• **Task item**:
Report, word for word, every line of the material that contains "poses".

START Data segment

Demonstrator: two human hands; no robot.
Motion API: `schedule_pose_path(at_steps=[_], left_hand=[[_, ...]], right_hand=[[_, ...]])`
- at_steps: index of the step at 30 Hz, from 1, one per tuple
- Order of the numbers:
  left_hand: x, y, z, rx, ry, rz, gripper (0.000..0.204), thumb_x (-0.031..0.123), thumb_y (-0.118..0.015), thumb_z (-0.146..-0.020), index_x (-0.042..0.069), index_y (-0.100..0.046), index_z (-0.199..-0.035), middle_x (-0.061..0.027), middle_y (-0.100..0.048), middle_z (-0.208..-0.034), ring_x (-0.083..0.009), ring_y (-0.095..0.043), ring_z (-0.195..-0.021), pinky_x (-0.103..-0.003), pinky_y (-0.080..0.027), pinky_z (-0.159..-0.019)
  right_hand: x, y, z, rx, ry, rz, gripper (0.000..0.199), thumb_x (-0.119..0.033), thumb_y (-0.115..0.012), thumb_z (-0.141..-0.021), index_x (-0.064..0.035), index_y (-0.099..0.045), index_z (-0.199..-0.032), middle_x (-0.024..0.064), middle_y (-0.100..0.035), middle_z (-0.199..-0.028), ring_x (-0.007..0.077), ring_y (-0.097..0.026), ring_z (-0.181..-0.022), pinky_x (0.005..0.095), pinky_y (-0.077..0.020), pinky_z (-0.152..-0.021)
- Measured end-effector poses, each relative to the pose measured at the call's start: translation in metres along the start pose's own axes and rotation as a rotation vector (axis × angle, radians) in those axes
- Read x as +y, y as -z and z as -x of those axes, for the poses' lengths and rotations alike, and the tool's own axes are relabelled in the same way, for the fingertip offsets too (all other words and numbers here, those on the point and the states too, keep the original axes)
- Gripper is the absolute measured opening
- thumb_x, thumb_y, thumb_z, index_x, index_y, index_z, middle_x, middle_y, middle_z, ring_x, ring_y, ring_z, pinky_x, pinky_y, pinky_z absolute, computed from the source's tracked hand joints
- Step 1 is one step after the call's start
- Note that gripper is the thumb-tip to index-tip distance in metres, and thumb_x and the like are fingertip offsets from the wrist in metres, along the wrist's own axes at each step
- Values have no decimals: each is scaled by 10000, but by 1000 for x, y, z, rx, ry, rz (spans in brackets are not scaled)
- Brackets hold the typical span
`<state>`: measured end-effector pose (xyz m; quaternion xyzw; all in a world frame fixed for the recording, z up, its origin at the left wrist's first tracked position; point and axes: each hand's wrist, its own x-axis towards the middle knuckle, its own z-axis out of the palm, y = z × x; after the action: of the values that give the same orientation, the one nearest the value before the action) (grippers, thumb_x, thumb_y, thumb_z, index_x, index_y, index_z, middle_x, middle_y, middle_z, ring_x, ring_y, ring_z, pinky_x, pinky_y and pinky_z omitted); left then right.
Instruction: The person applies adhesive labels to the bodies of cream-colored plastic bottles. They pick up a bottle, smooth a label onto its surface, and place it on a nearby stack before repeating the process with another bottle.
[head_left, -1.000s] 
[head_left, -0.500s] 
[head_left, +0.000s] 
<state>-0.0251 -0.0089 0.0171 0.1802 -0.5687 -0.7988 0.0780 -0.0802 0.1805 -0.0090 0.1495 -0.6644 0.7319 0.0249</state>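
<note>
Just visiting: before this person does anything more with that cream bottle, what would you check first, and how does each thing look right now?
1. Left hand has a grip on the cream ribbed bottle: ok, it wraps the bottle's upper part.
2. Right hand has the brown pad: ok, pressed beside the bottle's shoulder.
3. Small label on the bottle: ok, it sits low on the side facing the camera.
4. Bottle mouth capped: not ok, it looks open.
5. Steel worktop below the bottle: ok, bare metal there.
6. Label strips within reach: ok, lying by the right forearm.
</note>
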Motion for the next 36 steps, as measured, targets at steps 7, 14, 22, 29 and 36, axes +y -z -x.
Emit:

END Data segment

• **Solution to the problem**:
- Measured end-effector poses, each relative to the pose measured at the call's start: translation in metres along the start pose's own axes and rotation as a rotation vector (axis × angle, radians) in those axes
- Read x as +y, y as -z and z as -x of those axes, for the poses' lengths and rotations alike, and the tool's own axes are relabelled in the same way, for the fingertip offsets too (all other words and numbers here, those on the point and the states too, keep the original axes)

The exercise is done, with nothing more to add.